The examples provided with the tutorial were derived as follows:
Trials were either words with few completions, many
completions or controls. Reaction times were divided into
three groups: shorter than the median time, longer
than the median time, or time out (no answer). Trials in
the few and many conditions were then ranked and paired in terms
of reaction time and paired off so that each "few" condition
had a paired "many" condition with a similar RT. Timeout
RTs (-3950) and unpaired trials were treated as condition 5 and
included in the tpx file as time points to be excluded. Control=0,
Few_Short=1, Many_Short=2, Few_Long=3, Many_Long=4.
When
you are finished creating the parameter and tpx files, save them
as text files. If possible, save them as unix text files (this gets
rid of the ^M or <cr> characters at the ends of the lines).
Make sure there are no extra lines at the ends of the files. For
the tutorial, you don't need to create these files. You can download
them (Params).
Analysis
Begin
by putting the preprocessed data into a directory. I suggest the
following: a directory containing the script, par and tpx files
(the contents of Params.tar.gz),
and 3 subdirectories: Run1 (containing the normalized run1_norm
bshort and hdr files), Run2 (containing the normalized run2_norm
bshort and hdr files), and Anatomy (containing the brain*.bshort
and hdr files). You are not obliged to use particular directory
names or a particular directory structure, but you either need to
use the recommended names/structures or revise the provided scripts
so that they point to the correct directories and files. Create
several other directories, as follows:
>mkdir
Selxavg
>mkdir
Stats
>mkdir
Brik
Preprocessed
data for Run1 and Run2 are here.
The Anatomical files are here
(though you may prefer to use the data you have preprocessed instead).
selxavg
selxavg
is a program for performing selective averaging and deconvolution
of event related fMRI images for a single subject over multiple
runs (it generates average hemodynamic response files). It
can also average data from blocked designs. It will generate two
bfloat and hdr file for each image slice (17 slices in our case).

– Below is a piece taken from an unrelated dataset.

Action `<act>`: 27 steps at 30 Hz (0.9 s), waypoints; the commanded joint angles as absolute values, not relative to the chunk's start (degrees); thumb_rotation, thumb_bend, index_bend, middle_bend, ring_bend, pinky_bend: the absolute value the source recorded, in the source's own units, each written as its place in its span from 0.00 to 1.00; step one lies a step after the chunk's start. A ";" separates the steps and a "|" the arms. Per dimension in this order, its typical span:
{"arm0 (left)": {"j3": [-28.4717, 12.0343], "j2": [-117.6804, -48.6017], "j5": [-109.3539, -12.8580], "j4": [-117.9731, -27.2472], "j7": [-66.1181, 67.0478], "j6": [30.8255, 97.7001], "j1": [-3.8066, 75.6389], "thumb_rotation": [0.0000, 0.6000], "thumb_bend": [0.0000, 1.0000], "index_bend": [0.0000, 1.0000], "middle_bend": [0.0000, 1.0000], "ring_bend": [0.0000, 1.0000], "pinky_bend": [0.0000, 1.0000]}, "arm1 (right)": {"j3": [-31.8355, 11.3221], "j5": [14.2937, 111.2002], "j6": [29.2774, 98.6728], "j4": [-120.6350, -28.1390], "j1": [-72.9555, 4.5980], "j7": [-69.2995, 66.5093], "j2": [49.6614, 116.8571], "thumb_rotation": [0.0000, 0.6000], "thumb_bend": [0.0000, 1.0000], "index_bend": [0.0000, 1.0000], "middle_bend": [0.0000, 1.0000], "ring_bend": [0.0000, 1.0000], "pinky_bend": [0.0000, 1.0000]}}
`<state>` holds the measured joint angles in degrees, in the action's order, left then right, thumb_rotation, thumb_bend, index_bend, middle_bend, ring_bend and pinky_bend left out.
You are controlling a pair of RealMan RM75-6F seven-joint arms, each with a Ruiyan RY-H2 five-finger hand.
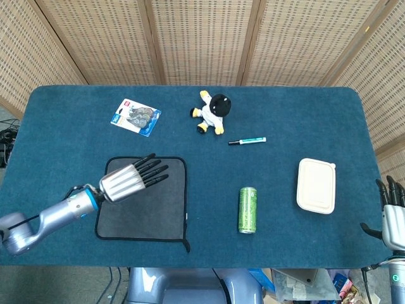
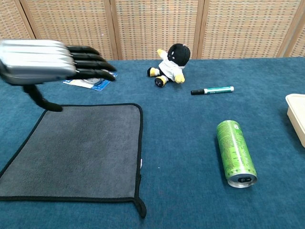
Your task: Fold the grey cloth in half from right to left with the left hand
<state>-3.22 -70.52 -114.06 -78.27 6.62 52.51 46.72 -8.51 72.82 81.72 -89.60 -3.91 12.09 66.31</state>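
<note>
The grey cloth (image 1: 155, 206) (image 2: 81, 152) with a black hem lies flat and unfolded on the blue table, left of centre. My left hand (image 1: 130, 178) (image 2: 45, 62) hovers over the cloth's upper left part, fingers stretched out flat toward the right, holding nothing. The cloth's right edge lies beyond the fingertips. My right hand (image 1: 392, 212) shows at the lower right edge of the head view, off the table's right end, fingers pointing up and apart, empty.
A green can (image 1: 247, 209) (image 2: 236, 152) lies on its side right of the cloth. A white lidded box (image 1: 316, 185) sits further right. A marker (image 1: 247, 141), a plush toy (image 1: 212, 112) and a blister pack (image 1: 135, 117) lie toward the back.
</note>
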 commanded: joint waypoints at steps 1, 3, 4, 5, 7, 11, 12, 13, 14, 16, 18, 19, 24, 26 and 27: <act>-2.13 -74.34 -117.17 -74.97 4.04 45.86 53.98 1.00 0.24 0.00 0.00 0.00 0.00 | -9.00 71.14 80.44 -88.22 -4.35 12.23 66.82 1.00 0.00 0.00 0.00 0.00 0.00; -1.79 -75.61 -117.60 -74.06 3.45 43.80 56.32 1.00 0.24 0.03 0.00 0.00 0.00 | -9.17 70.55 80.05 -87.71 -4.48 12.16 66.97 1.00 0.00 0.00 0.00 0.00 0.00; -1.69 -76.00 -117.76 -73.79 3.30 43.25 56.96 1.00 0.24 0.04 0.00 0.00 0.00 | -9.23 70.39 79.95 -87.57 -4.52 12.15 67.00 1.00 0.00 0.00 0.00 0.00 0.00; -1.42 -76.79 -118.07 -73.21 3.00 42.12 58.23 1.00 0.24 0.06 0.00 0.00 0.00 | -9.33 70.09 79.75 -87.30 -4.60 12.12 67.07 1.00 0.00 0.00 0.00 0.00 0.00; -0.66 -78.25 -118.13 -71.94 1.95 39.76 60.58 1.00 0.24 0.10 0.00 0.00 0.00 | -9.49 69.52 79.35 -86.80 -4.74 11.98 67.23 1.00 0.00 0.00 0.00 0.00 0.00; 1.50 -81.32 -117.86 -69.14 0.15 36.41 63.63 1.00 0.24 0.14 0.00 0.00 0.00 | -9.62 68.75 78.78 -86.13 -4.81 11.48 67.30 1.00 0.00 0.00 0.00 0.00 0.00; 1.84 -82.02 -117.85 -68.48 0.03 35.91 64.17 1.00 0.24 0.15 0.00 0.00 0.00 | -9.65 68.64 78.69 -86.02 -4.83 11.37 67.29 1.00 0.00 0.00 0.00 0.00 0.00; 2.19 -83.01 -117.85 -67.55 0.03 35.60 64.84 1.00 0.24 0.16 0.00 0.00 0.00 | -9.70 68.44 78.54 -85.87 -4.84 11.18 67.27 1.00 0.00 0.00 0.00 0.00 0.00; 2.35 -83.71 -117.73 -67.01 -0.02 35.49 65.19 1.00 0.24 0.16 0.00 0.00 0.00 | -9.73 68.28 78.44 -85.76 -4.84 11.06 67.27 1.00 0.00 0.00 0.00 0.00 0.00; 2.71 -85.24 -117.31 -65.91 -0.28 35.48 65.88 1.00 0.24 0.16 0.00 0.00 0.00 | -9.82 67.98 78.21 -85.45 -4.89 10.78 67.25 1.00 0.00 0.00 0.00 0.00 0.00; 2.94 -86.26 -117.06 -64.98 -0.17 35.57 66.38 1.00 0.24 0.16 0.00 0.00 0.00 | -9.84 67.78 78.00 -85.23 -4.93 10.62 67.26 1.00 0.00 0.00 0.00 0.00 0.00; 3.11 -87.06 -116.84 -64.32 -0.09 35.46 66.79 1.00 0.24 0.16 0.00 0.00 0.00 | -9.84 67.57 77.74 -85.04 -4.97 10.51 67.30 1.00 0.00 0.00 0.00 0.00 0.00; 3.44 -89.73 -115.75 -62.11 0.25 34.78 68.24 1.00 0.24 0.21 0.00 0.00 0.00 | -9.78 67.04 76.91 -84.44 -5.20 10.29 67.44 1.00 0.00 0.00 0.00 0.00 0.00; 3.58 -90.64 -115.35 -61.51 0.42 34.61 68.92 1.00 0.24 0.23 0.00 0.00 0.00 | -9.83 66.86 76.78 -84.28 -5.24 10.15 67.46 1.00 0.00 0.00 0.00 0.00 0.00; 3.66 -90.94 -115.22 -61.29 0.53 34.57 69.15 1.00 0.24 0.24 0.00 0.00 0.00 | -9.83 66.77 76.71 -84.20 -5.24 10.10 67.47 1.00 0.00 0.00 0.00 0.00 0.00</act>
<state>3.52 -90.58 -115.46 -61.62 0.36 34.70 68.82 -9.82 66.78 76.71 -84.21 -5.24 10.11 67.47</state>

The first set of images (ours will be called select*) contain the
selective averages and standard deviations. The second set of images
(select-offset*) store the offset or baseline of each voxel. The
program takes ~20 minutes to run on the tutorial data.
- In this example, the first section of the script does all the
work (the second section simply returns an error message if the
program fails in some way).
- The \ (backslash) at the end
of each line in the first section indicates that the command continues on
the next line down. The backslash serves to break up a command
that would normally be one long line.
- Note:
The \ is very tricky to use. You must not have any
characters, including spaces or a carraige return after the
backslash. If you have trouble running a script, try removing
all the backslash characters at the ends of lines...it won't
be as pretty, but it might run better. If
you are really dedicated to finding the problem, try using
octal dump to display all characters:
>od -tx1a selector
will show you all the characters in selector. You want to
see \ nl and not, for example, \ sp nl (nl=new
line, sp = space).
- -o
Selxavg/select the
-o (output) flag precedes the directory you want selxavg
to put output files in, and the name you want to give the outputs
(I call them "select" here, so we can remember which
program generated them, but you can call them anything you want).
- -nslices
17 This
indicates that there are 17 slices
- -TR
2 The
TR is 2 seconds
- -timewindow
20 The
default time length for the hemodynamic response is 20 seconds.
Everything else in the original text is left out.